Write out exactly the lines of the entries below from the one holding "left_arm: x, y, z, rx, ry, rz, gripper" to the one holding "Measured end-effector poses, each", inclusive, and leave out all other lines.

[Start of Attachment]

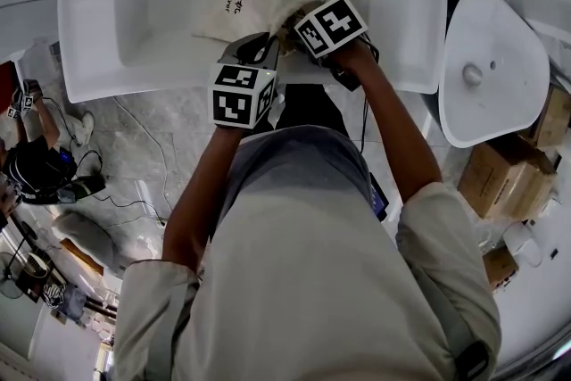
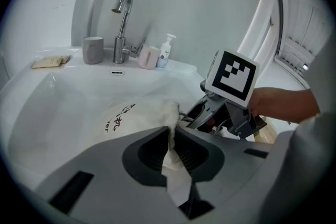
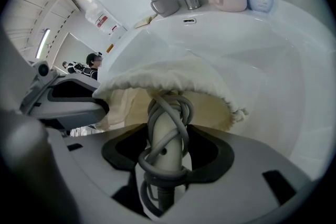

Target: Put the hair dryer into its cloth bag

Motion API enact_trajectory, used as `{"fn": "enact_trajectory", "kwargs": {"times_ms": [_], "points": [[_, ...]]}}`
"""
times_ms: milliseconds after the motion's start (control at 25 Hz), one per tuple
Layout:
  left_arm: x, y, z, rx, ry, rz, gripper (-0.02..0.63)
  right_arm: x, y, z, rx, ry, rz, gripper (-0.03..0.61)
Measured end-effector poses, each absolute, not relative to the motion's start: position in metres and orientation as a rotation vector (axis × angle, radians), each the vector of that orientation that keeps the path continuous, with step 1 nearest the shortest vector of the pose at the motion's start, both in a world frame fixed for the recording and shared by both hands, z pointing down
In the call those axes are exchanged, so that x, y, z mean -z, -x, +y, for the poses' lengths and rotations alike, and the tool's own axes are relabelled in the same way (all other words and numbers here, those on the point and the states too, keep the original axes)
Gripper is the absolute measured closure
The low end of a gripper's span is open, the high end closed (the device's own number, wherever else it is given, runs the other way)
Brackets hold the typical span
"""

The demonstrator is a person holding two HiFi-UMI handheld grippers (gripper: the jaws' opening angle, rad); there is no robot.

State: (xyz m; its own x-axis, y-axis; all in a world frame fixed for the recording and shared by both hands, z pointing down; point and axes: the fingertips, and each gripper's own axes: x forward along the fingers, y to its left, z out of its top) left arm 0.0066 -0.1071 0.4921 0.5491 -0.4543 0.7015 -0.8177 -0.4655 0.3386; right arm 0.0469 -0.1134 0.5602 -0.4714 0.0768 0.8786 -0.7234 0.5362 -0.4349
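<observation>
Clamped in right gripper (image 3: pixel 168 153): dryer (image 3: pixel 166 126) by handle, cord (image 3: pixel 137 157) wound round, head end tucked into bag (image 3: pixel 173 78) mouth, in sink (image 3: pixel 262 55). Pinching bag rim with left gripper (image 2: pixel 176 152). Probably rigid, hefty, smooth: grip over cord. Floppy cloth: keep rim pinched open.

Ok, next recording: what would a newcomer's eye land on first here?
The cream cloth bag lies in the white sink, with its mouth toward the person. The right claw grips the hair dryer by its cord-wrapped handle, and the dryer's far end is already hidden inside the bag's open mouth. Beside it, the left claw pinches the bag's edge.
</observation>
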Motion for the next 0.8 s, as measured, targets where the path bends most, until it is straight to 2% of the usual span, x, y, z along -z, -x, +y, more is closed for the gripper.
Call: {"fn": "enact_trajectory", "kwargs": {"times_ms": [800], "points": [[-0.485,-0.026,-0.109,-0.696,-2.160,-0.945,0.571,-0.566,-0.029,-0.131,-1.025,-0.535,-1.873,0.337]]}}
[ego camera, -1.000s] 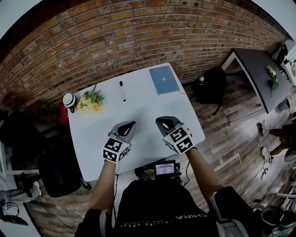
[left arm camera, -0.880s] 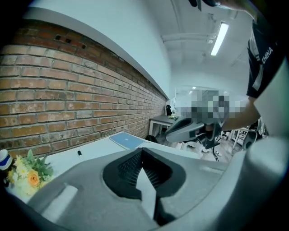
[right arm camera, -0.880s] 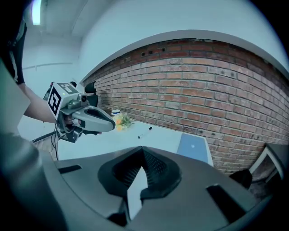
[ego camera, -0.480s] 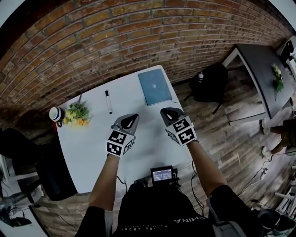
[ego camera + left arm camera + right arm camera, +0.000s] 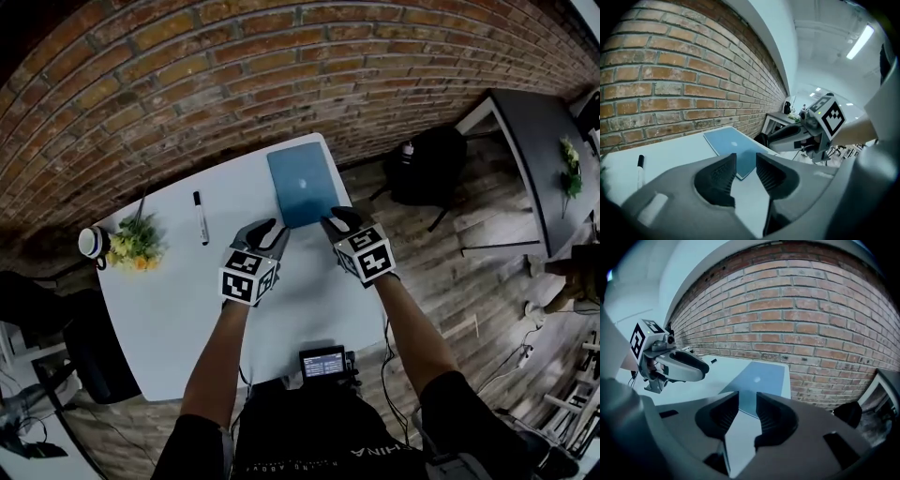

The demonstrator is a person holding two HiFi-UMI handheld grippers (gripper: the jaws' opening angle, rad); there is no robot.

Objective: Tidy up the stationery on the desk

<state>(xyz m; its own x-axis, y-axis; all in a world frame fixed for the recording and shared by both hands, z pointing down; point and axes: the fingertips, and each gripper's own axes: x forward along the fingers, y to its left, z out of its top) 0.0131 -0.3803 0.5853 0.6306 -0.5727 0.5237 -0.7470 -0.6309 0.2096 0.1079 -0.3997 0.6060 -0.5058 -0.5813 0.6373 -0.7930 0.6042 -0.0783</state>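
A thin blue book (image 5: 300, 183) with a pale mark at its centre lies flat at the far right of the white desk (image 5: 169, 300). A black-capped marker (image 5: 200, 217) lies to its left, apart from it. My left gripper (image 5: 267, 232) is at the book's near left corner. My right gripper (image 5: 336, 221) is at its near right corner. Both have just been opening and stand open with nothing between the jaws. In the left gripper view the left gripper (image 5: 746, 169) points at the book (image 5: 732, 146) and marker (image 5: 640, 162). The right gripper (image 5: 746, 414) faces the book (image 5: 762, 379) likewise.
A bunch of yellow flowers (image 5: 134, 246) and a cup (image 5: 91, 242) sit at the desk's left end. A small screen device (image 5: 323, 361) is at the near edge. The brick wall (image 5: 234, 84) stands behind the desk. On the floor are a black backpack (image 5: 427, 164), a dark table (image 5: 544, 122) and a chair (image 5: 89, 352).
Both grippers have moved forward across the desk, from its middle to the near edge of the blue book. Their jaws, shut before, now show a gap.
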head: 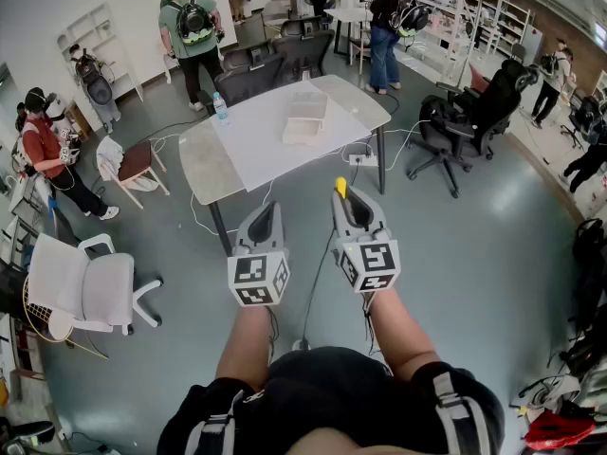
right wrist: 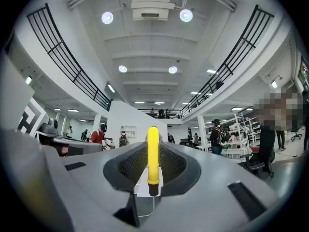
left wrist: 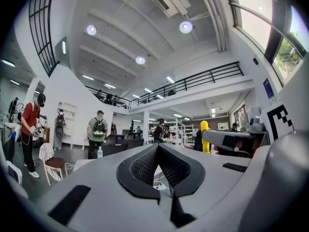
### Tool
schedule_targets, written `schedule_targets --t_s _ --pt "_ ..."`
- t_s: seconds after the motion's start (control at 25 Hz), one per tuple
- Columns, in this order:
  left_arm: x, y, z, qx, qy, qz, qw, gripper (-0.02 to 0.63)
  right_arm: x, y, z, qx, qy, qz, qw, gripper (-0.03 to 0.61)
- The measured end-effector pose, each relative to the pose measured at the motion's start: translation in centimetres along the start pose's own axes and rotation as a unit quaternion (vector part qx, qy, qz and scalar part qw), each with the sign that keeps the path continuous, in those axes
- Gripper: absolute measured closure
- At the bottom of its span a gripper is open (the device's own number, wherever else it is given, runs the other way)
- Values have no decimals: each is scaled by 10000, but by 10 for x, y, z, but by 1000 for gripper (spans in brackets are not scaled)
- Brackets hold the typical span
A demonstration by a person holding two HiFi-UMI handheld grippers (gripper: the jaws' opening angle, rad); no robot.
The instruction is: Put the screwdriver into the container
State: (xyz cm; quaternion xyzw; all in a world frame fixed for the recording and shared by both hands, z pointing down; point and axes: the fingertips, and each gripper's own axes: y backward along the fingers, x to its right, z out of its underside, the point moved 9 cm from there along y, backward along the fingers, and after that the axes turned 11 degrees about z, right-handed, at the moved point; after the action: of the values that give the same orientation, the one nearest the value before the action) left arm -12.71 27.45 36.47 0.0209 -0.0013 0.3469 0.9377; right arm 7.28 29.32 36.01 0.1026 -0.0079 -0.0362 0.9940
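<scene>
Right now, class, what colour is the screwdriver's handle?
The screwdriver has a yellow handle; the right gripper view shows it best.

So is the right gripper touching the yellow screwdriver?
Touching. The right gripper view shows the pads of the right gripper pressed on both sides of the yellow screwdriver, holding it upright.

no words or numbers can be read: the marker cubes (head: 258, 280) on the left gripper (head: 269, 209) and right gripper (head: 343, 199) bear only black-and-white square patterns, and the blue wall sign (left wrist: 267, 89) is too small.
</scene>
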Motion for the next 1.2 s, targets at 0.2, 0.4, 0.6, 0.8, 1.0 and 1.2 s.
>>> schedule_targets --t_s 0.2,0.4,0.6,0.8,1.0,1.2 --pt "-5 -2 -1 -10 -18 19 10000 603 -3 -5 3 -36 16 2 10000 512" --pt "-13 -4 -2 -5 1 74 10000 603 -11 -11 2 24 -62 -5 10000 512" --pt "-24 -4 1 -12 31 111 9999 603 -19 -16 3 128 -97 47 9999 512" --pt "-47 -7 2 36 58 154 9999 603 -33 -30 8 161 -133 86 9997 512" --pt "-67 -14 5 43 57 256 9996 603 -46 -48 13 140 -81 98 9998 512" --pt "-95 -16 8 117 36 355 9993 603 -65 -65 18 228 9 120 9997 512"
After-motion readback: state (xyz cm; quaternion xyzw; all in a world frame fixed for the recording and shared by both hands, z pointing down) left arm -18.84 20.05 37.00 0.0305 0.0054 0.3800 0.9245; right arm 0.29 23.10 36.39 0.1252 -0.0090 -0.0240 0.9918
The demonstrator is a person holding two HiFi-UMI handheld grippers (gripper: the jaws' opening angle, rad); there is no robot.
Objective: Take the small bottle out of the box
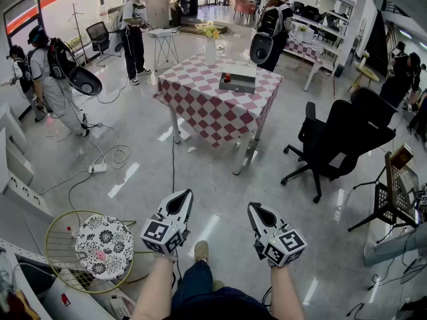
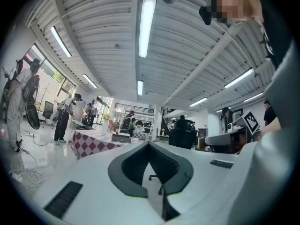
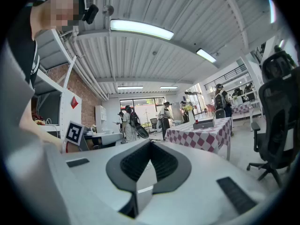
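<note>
I am holding my left gripper [image 1: 180, 200] and right gripper [image 1: 259, 212] low, both pressed together on nothing. The small bottle [image 1: 227, 77] is standing in the box [image 1: 239, 83] on the checkered table [image 1: 200, 109], well apart from me. I think I should be walking closer first, then spreading one gripper before reaching in.

A table [image 1: 200, 102] draped in a red-and-white checked cloth stands on a glossy tiled floor [image 1: 220, 199]. A grey box [image 1: 241, 84] rests on its top, with a white vase [image 1: 211, 51] of yellow flowers at the far edge.
</note>
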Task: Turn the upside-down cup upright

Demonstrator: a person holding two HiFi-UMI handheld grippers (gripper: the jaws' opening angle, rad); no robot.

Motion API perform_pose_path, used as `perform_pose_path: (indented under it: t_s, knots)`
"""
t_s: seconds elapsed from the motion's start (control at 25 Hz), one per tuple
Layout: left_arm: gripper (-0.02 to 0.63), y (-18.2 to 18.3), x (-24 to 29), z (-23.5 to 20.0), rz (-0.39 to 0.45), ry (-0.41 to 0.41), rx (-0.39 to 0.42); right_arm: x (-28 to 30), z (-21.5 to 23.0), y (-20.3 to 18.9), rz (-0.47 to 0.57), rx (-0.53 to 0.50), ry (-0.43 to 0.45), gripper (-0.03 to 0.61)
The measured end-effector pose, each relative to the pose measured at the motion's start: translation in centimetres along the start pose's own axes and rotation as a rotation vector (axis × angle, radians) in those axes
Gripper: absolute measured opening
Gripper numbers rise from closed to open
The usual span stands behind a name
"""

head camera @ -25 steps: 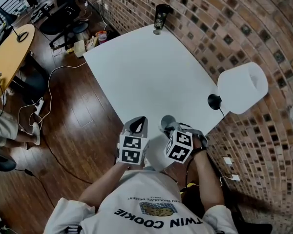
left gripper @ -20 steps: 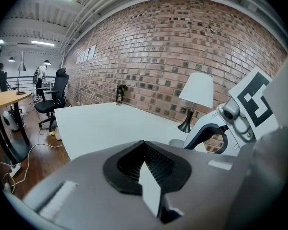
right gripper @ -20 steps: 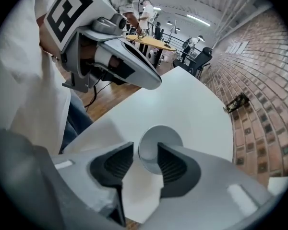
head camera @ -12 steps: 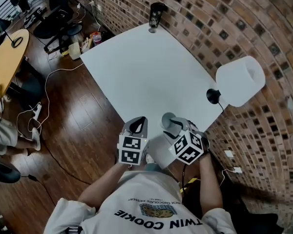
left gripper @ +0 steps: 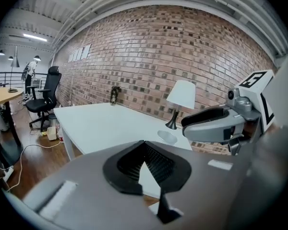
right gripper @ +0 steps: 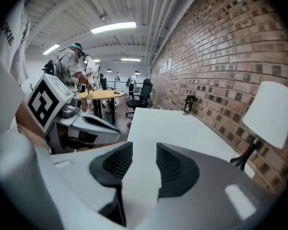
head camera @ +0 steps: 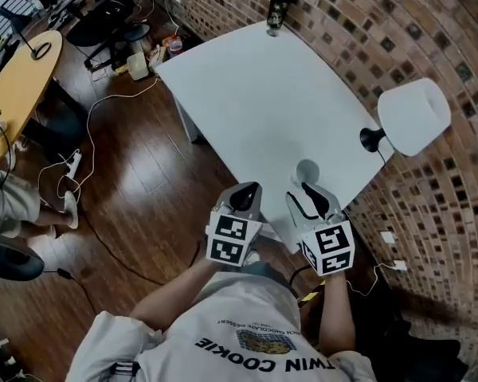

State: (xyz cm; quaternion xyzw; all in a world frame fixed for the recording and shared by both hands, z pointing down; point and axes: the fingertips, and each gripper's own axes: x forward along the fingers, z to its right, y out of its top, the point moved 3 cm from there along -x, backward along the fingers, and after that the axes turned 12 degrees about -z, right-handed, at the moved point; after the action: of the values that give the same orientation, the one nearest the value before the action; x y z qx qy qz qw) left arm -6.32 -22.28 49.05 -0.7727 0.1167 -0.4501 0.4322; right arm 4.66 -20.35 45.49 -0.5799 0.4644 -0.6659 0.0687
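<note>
Cup (head camera: 307,171) upright on white table (head camera: 247,94)

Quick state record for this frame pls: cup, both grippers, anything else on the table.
cup: pale grey cup, standing free on the white table, mouth apparently up
right gripper: jaws apart, having just closed a little; nothing between them
left gripper: jaws together, empty
other: white-shaded lamp; dark tumbler at far corner

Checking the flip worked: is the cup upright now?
Upright: the cup stands on the white table, open mouth facing up.
</note>
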Motion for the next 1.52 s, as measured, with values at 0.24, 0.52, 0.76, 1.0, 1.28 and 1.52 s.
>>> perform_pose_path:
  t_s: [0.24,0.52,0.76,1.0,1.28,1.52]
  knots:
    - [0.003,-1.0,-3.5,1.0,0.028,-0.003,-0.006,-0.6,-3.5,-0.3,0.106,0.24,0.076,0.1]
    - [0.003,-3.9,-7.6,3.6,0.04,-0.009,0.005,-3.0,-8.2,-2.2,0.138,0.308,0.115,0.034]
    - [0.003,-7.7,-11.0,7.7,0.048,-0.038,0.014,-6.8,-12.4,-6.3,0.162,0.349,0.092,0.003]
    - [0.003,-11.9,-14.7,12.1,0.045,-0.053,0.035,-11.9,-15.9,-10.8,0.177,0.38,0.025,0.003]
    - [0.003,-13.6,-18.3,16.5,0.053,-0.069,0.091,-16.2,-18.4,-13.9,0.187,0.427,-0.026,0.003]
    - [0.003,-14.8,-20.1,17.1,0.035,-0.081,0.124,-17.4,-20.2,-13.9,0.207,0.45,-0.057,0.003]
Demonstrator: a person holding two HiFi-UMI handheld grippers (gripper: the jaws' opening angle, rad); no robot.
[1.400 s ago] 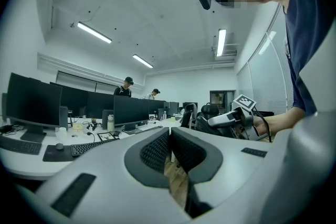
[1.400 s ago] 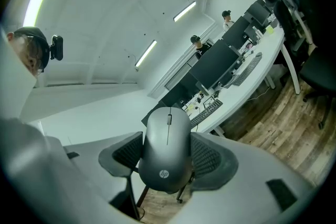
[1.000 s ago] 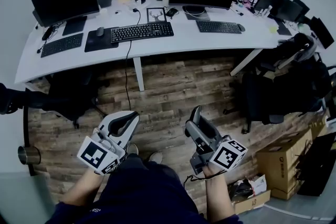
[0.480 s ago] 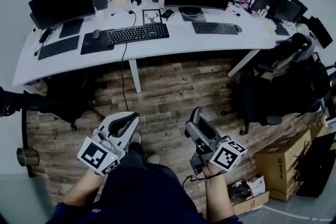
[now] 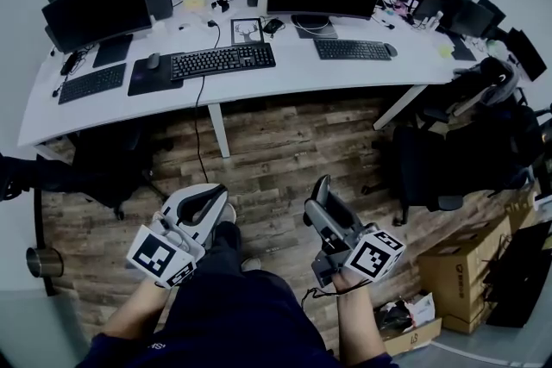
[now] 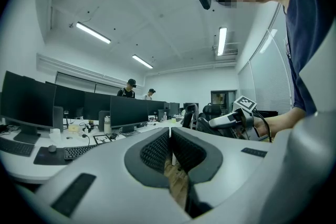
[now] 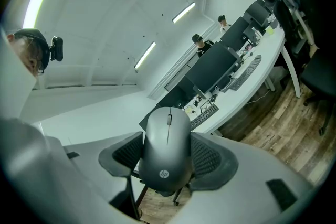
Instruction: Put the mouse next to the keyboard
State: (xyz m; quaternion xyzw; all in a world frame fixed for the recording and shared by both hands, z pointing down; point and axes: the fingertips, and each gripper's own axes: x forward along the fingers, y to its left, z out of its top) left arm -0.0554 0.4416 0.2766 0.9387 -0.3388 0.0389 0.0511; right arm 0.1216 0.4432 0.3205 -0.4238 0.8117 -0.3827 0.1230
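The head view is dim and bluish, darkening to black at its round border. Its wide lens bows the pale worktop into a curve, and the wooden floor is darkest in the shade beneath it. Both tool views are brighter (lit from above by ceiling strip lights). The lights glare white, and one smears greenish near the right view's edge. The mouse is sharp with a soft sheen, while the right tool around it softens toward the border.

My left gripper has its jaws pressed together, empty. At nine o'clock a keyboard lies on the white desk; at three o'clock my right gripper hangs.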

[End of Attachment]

● **Exercise answer**:
  left_arm: x, y, z, rx, ry, rz, gripper (-0.02..0.63)
  right_arm: x, y, z, rx, ry, rz, gripper (-0.03..0.61)
Measured end-effector poses, each absolute, not relative to the motion's start: position in metres and orientation as a rotation vector (axis × angle, radians), each the vector of that orientation that keeps the path continuous, with step 1 nearest the shortest vector of the pose at the motion's start, both in a world frame fixed for the recording and shared by both hands, z pointing down

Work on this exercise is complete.